What is needed :: When you reach the line with "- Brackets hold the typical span" in the data below, begin printing lines exactly, and stop once the line with "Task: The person" has been printed.

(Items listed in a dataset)
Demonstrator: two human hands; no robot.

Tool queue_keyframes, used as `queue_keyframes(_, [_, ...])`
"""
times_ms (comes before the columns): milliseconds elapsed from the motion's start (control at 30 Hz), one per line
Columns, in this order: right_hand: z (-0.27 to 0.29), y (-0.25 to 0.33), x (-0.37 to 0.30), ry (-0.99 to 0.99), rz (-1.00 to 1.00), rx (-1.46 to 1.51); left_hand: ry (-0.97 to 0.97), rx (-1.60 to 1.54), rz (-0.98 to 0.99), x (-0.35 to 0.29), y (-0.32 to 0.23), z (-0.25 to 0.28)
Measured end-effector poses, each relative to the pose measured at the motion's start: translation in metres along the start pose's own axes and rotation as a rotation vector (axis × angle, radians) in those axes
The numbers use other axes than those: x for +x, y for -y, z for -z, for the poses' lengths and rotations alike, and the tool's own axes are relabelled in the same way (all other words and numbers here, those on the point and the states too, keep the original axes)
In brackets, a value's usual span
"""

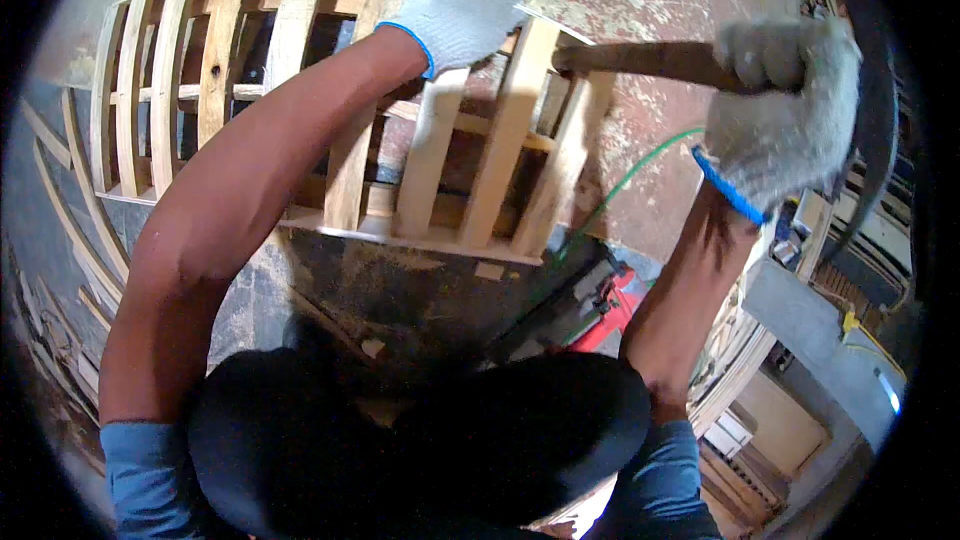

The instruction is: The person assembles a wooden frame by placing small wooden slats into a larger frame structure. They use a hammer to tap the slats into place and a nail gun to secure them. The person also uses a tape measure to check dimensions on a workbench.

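A pallet-like frame of pale wooden slats (212, 70) lies before me. My left hand (462, 15), in a white knit glove with a blue cuff, is at its far edge, over the slats. The back of the glove hides those fingers, so their grip does not show. My right hand (785, 100), gloved the same way, is closed round a brown wooden bar (650, 62) that looks like a tool handle. The bar points left, its end overlapping the frame's right end in view; whether they touch I cannot tell.
A red and black tool (607, 315) lies on the floor near my knees, close to a green hose (650, 155). Long wood strips (85, 205) lie at the left. At the right are a grey surface (810, 315) and stacked boards (738, 365).
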State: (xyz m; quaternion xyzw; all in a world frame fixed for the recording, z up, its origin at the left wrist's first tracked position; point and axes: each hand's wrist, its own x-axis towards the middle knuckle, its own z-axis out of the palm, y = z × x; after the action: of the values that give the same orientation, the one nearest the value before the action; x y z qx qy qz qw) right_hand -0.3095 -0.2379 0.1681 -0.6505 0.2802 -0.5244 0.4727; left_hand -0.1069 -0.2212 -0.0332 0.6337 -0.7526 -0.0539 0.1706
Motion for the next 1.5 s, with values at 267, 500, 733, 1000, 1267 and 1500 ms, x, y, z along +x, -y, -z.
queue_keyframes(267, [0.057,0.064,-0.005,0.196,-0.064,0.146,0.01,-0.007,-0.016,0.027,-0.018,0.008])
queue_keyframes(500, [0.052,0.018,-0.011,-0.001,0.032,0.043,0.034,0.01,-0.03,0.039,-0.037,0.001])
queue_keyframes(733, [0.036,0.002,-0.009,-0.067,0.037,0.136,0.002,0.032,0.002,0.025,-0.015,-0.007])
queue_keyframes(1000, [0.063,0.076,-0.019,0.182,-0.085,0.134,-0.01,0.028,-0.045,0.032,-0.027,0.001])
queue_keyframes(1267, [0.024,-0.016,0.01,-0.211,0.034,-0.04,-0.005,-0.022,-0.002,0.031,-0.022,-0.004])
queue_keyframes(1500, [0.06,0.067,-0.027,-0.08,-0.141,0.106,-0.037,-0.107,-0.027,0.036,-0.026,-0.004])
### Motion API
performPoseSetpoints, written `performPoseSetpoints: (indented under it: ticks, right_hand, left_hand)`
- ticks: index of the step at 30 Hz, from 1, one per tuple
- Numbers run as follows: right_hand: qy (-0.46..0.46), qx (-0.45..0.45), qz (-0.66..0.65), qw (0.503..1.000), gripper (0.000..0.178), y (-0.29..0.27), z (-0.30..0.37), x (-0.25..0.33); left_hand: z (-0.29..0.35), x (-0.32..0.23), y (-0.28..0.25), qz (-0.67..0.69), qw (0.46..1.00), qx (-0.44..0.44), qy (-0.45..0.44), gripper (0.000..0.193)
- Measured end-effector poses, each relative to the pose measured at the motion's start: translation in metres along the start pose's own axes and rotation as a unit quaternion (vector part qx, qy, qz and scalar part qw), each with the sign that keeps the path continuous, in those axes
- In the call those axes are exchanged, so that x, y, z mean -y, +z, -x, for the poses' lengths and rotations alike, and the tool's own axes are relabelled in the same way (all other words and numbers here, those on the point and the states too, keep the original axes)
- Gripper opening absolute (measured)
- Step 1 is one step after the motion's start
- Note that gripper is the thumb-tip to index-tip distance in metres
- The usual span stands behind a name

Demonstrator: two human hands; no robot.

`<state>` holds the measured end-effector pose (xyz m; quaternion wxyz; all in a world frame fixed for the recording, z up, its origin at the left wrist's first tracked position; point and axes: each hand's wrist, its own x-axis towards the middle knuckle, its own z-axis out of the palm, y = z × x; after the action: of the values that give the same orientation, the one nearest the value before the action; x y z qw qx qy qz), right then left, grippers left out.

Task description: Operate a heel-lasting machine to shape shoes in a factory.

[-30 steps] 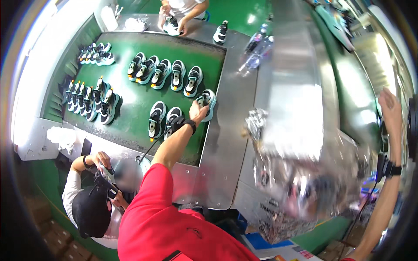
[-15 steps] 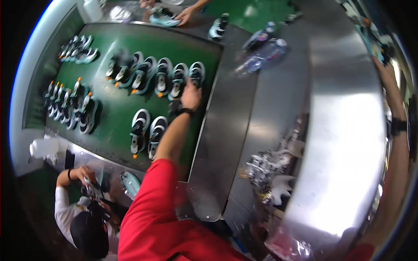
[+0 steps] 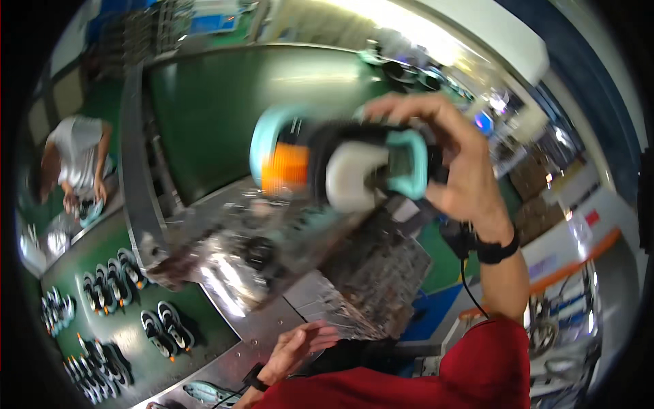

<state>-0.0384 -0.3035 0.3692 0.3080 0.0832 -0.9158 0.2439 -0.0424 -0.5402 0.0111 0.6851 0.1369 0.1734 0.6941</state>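
My right hand (image 3: pixel 453 146) holds up a black shoe (image 3: pixel 317 153) close in front of me, thumb below and fingers over the top. The shoe is smeared by motion. It has a teal sole end, a teal-rimmed opening, a white piece on the side towards me and an orange tag (image 3: pixel 286 168). Lower down, my left hand (image 3: pixel 300 347) is open and holds nothing, its fingers stretched out to the right. To its left, a pair of black-and-white shoes (image 3: pixel 167 330) stands on the green belt (image 3: pixel 204 315).
Several more shoes (image 3: pixel 105 286) stand in rows on that belt. Clear plastic wrapping (image 3: pixel 235 266) lies on the metal counter, near a plastic-covered box (image 3: pixel 381 273). Another green belt (image 3: pixel 204 102) runs behind. A co-worker in white (image 3: pixel 78 146) handles a shoe at the left.
My view has swung to the right. My left hand has left the shoe row and is now empty. My right hand, formerly at the far right edge, now holds the shoe up in mid-view.
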Motion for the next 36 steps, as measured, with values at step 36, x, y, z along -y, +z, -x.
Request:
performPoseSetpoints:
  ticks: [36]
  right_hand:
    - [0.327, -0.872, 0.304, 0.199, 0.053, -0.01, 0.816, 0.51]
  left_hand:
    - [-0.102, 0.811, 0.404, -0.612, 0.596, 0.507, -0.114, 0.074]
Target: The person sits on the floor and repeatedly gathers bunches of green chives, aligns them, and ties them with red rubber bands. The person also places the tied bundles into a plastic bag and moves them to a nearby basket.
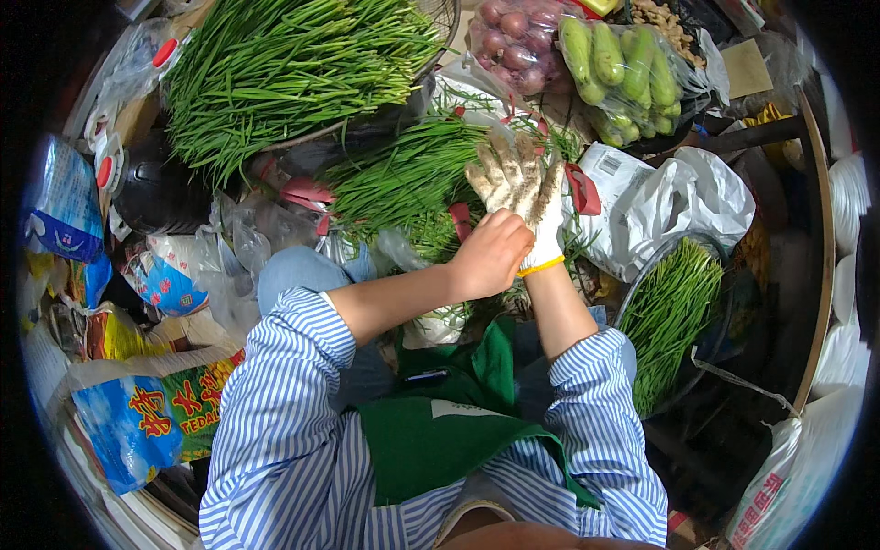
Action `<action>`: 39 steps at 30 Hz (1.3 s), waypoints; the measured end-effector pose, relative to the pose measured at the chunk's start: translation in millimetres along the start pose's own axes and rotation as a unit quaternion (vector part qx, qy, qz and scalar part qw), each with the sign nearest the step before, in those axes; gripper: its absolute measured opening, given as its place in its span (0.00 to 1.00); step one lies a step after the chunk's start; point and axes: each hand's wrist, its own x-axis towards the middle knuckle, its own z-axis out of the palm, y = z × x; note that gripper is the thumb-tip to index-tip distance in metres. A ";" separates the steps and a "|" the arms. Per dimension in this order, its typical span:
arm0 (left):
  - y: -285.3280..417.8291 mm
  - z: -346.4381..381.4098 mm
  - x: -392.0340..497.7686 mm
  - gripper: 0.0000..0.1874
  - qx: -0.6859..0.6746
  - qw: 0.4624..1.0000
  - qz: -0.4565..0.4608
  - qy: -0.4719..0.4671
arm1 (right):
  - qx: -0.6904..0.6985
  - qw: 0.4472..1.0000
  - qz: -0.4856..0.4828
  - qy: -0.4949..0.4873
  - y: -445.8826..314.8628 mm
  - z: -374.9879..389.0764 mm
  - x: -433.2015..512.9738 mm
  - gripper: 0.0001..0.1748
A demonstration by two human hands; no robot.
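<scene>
A soiled white work glove with a yellow-edged cuff covers my right hand, whose fingers are spread. My bare left hand crosses over and pinches the glove near its cuff at the wrist. Beneath and beyond the gloved hand lies a pile of garlic chives. Red ties lie around this pile, one just right of the glove. Part of the pile is hidden by my hands.
More chives heap over a large basket at upper left. A smaller basket of chives stands by my right knee. Bagged red onions, bagged green gourds and a white plastic bag lie beyond, right.
</scene>
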 end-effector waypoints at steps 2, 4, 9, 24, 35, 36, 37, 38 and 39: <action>1.0 3.2 -2.0 0.05 -0.010 1.000 0.005 -0.007 | 0.027 1.000 -0.004 -0.001 -0.5 -8.3 -0.6 0.34; -2.8 1.3 -3.6 0.04 -0.063 0.997 0.011 -0.042 | -0.029 0.999 -0.012 0.006 -4.5 -3.3 -1.6 0.28; -37.2 12.5 -18.6 0.09 -0.067 0.989 -0.028 -0.129 | -0.092 0.994 -0.065 -0.007 -79.8 -68.5 22.7 0.04; -183.8 -16.7 33.4 0.23 0.234 0.958 -0.169 0.006 | -0.854 0.512 0.089 0.007 -101.0 -181.7 101.9 0.34; -281.2 30.9 55.0 0.23 0.327 0.933 -0.148 0.011 | -0.798 0.592 0.016 -0.111 -45.0 -169.4 159.9 0.34; -267.2 26.7 54.1 0.21 0.322 0.939 -0.120 0.024 | -0.839 0.517 0.028 -0.168 -43.5 -159.5 157.5 0.41; -260.9 21.8 50.0 0.21 0.318 0.946 -0.067 0.013 | -0.881 0.434 -0.017 -0.189 -35.5 -160.0 149.6 0.48; -255.6 20.7 45.3 0.21 0.288 0.955 -0.067 -0.024 | -0.888 0.412 -0.001 -0.204 -35.3 -160.5 147.1 0.49; -251.9 20.6 41.3 0.21 0.257 0.962 -0.066 -0.057 | -0.895 0.387 0.013 -0.221 -38.8 -158.8 145.5 0.51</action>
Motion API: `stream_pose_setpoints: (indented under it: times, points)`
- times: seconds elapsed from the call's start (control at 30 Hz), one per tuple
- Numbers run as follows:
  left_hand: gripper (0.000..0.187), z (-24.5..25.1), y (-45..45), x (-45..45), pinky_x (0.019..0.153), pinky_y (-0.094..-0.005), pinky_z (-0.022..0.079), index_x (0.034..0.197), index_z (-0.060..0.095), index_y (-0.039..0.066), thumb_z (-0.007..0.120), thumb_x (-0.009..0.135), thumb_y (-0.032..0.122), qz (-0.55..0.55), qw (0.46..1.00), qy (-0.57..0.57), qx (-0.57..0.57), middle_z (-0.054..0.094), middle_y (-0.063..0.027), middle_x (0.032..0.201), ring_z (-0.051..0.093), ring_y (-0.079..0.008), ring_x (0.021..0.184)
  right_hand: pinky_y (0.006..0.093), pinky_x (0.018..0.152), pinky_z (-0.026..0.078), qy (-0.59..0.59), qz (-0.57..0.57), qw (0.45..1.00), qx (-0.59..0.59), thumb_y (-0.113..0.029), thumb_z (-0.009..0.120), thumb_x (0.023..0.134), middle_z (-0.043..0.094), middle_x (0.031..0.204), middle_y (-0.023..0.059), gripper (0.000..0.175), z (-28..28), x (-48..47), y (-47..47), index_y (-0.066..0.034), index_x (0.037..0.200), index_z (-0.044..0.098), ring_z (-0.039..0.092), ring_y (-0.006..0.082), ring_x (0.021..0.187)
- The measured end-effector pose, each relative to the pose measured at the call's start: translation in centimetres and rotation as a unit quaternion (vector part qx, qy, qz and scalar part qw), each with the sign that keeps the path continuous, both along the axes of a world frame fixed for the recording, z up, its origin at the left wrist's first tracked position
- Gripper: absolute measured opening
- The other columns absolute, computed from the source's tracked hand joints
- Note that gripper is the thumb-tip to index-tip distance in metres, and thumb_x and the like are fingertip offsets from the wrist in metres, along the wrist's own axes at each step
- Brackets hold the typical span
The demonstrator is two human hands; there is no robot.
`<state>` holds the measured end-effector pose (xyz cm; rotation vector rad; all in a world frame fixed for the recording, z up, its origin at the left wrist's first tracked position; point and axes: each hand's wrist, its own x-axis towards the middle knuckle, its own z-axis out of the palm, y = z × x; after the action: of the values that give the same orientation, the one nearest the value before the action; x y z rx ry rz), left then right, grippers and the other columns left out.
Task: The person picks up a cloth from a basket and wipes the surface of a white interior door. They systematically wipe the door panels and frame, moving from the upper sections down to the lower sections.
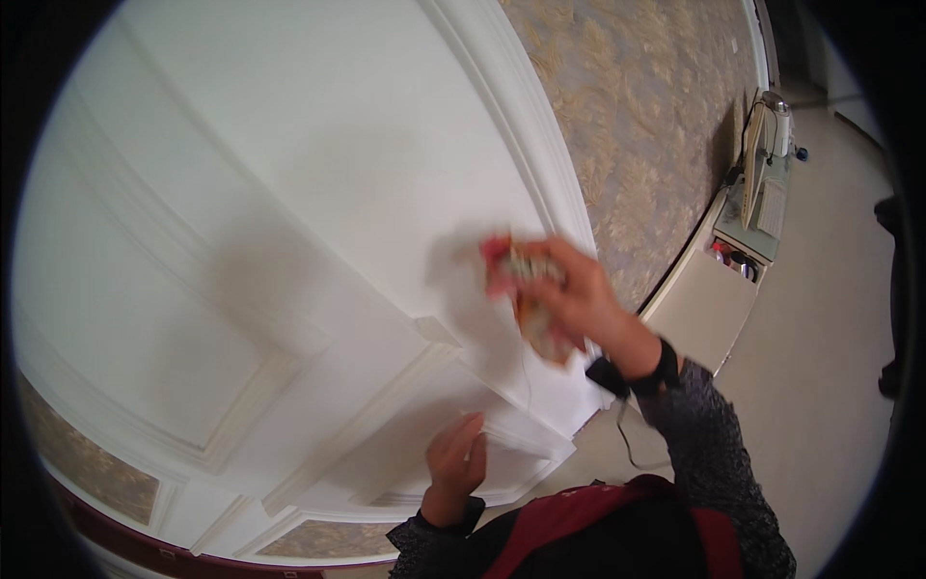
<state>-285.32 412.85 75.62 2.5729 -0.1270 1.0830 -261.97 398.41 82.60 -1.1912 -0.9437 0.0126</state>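
My right hand [579,289] grips a crumpled multicoloured cloth [539,329], pink, white and orange, blurred by motion. The cloth is beside the white moulded panelling [362,181]; whether it touches the surface I cannot tell. Lower down, my left hand [457,457] is near the panelling's lower section with its fingers bent and close together. Nothing is visible in it, though its palm side is partly hidden. Dark bands circle both wrists, below them grey speckled sleeves.
Patterned wallpaper [629,130] adjoins the panelling's right edge. Farther right, a low cabinet [702,304] holds a kettle [741,264]; a keyboard [772,206] lies on the green-grey top beyond it. A dark cable [623,438] hangs by my right forearm. Raised mouldings [362,412] cross the panelling.
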Motion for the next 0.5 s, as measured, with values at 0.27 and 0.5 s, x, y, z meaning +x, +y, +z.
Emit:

Expected answer ::
- Brackets hold the typical span
The demonstrator is two human hands; there is no robot.
`<state>` holds the measured end-effector pose (xyz cm; rotation vector rad; all in a world frame fixed for the recording, z up, its origin at the left wrist's first tracked position; point and axes: each hand's wrist, its own x-axis towards the middle knuckle, its own z-axis out of the palm, y = z × x; after the action: of the values that give the same orientation, the one nearest the value before the action; x y z rx ry rz), left then right, grippers and the other columns left out.
Task: The person picks up a cloth from a basket and wipes the surface of a white interior door. They systematically wipe the door panels and frame, moving from the upper sections down to the lower sections.

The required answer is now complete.